2. $\mathcal{C}$ is a closed, convex cone in $\mathbb{R^n}$
The dual problem is:
\begin{equation} \begin{aligned} &{\text{min}} & & f^*(\lambda)\\ & \text{s.t.} & & \lambda \in \mathcal{\hat C}\\ \end{aligned} \end{equation}
where
1. $f^*$ is the conjugate of $f$
2. $\mathcal{\hat C}$ is the dual cone
My question is: Why the dual problem is a conjugate function rather than the minimization of a Lagrange dual function?
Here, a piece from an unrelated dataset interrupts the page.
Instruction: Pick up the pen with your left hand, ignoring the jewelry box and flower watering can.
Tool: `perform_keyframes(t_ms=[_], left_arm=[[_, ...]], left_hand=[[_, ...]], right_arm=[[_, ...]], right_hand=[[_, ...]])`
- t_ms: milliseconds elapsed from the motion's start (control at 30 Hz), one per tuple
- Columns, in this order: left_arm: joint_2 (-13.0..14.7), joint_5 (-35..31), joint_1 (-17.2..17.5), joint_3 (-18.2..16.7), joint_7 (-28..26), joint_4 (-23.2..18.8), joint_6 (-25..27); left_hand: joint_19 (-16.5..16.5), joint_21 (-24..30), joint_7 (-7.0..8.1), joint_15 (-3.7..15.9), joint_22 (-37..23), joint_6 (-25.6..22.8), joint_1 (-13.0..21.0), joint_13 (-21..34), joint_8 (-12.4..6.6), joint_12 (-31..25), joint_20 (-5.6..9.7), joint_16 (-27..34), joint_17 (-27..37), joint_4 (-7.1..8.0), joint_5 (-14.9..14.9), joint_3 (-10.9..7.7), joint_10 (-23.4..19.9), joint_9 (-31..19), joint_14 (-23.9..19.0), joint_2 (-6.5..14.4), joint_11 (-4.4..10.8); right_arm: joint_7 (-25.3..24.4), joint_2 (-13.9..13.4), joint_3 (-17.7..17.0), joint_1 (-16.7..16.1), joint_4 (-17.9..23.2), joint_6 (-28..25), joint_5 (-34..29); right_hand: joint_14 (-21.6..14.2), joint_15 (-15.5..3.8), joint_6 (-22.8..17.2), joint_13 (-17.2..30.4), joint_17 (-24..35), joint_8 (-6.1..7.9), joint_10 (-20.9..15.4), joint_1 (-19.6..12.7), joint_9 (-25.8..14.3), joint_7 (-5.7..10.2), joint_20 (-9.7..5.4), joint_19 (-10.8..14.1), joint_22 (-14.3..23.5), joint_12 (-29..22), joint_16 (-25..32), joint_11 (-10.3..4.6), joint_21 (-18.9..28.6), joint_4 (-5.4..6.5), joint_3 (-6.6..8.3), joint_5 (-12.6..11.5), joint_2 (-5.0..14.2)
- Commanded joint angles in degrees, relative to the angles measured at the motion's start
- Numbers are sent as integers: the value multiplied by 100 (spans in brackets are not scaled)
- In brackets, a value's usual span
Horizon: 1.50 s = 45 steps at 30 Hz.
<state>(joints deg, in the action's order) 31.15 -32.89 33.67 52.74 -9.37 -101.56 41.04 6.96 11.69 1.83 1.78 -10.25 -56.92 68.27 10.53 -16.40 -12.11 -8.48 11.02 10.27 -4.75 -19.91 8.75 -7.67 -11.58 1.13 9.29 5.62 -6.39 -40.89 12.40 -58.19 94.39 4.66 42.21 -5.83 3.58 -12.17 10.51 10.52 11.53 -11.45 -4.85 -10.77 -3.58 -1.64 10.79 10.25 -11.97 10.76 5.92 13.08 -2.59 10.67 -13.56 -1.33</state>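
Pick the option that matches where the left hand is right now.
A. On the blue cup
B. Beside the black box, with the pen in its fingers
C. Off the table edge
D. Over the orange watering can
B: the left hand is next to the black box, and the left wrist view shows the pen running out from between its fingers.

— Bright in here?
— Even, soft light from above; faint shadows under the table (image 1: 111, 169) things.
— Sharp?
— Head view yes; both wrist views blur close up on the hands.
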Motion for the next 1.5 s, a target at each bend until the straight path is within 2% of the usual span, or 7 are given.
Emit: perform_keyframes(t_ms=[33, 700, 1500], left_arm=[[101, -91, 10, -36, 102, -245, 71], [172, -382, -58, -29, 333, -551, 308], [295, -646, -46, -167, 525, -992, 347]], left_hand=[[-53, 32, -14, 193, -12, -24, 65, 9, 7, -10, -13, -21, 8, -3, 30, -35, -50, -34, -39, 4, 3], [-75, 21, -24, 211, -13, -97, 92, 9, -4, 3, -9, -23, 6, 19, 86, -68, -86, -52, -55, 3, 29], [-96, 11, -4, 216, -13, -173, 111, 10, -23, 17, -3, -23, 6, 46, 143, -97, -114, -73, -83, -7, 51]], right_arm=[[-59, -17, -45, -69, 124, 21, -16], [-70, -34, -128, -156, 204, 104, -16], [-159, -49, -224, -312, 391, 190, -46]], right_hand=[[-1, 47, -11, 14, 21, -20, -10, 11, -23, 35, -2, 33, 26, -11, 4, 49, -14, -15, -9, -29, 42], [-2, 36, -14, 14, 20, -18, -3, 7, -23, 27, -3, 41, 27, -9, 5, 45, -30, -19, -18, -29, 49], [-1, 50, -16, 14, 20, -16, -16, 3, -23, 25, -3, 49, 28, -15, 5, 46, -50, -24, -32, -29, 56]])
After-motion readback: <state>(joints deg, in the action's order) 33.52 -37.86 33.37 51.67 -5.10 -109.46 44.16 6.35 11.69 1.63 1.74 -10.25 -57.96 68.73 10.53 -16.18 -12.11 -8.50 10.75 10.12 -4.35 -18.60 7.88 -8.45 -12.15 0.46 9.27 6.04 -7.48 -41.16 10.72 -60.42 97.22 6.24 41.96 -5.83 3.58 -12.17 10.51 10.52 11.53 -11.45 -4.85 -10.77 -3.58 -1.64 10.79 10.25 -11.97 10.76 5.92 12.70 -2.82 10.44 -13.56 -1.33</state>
We have the lagrangian $g(y)=\inf_{x\epsilon C} ( f(x))$. The dual cone is the set $C^*=\{y: y^Tx \geq 0 ,\forall x \epsilon C\}$. Then $g(y)=\inf_{x\epsilon C} ( f(x)+y^Tx)$ where $y\epsilon C^*$, since $y^Tx\geq 0$. This is equal to $g(y)=-\sup_{x\epsilon C} (-f(x)-y^Tx)=-\sup_{x\epsilon C} ((-y)^Tx-f(x))=-f^*(-y)$. The last equality comes from definition of conjugate function. So we have $\max_{y} g(y)=\min_{y \epsilon C^*} f^*(-y)$. You can see that lagrangian is completely related to conjugate function.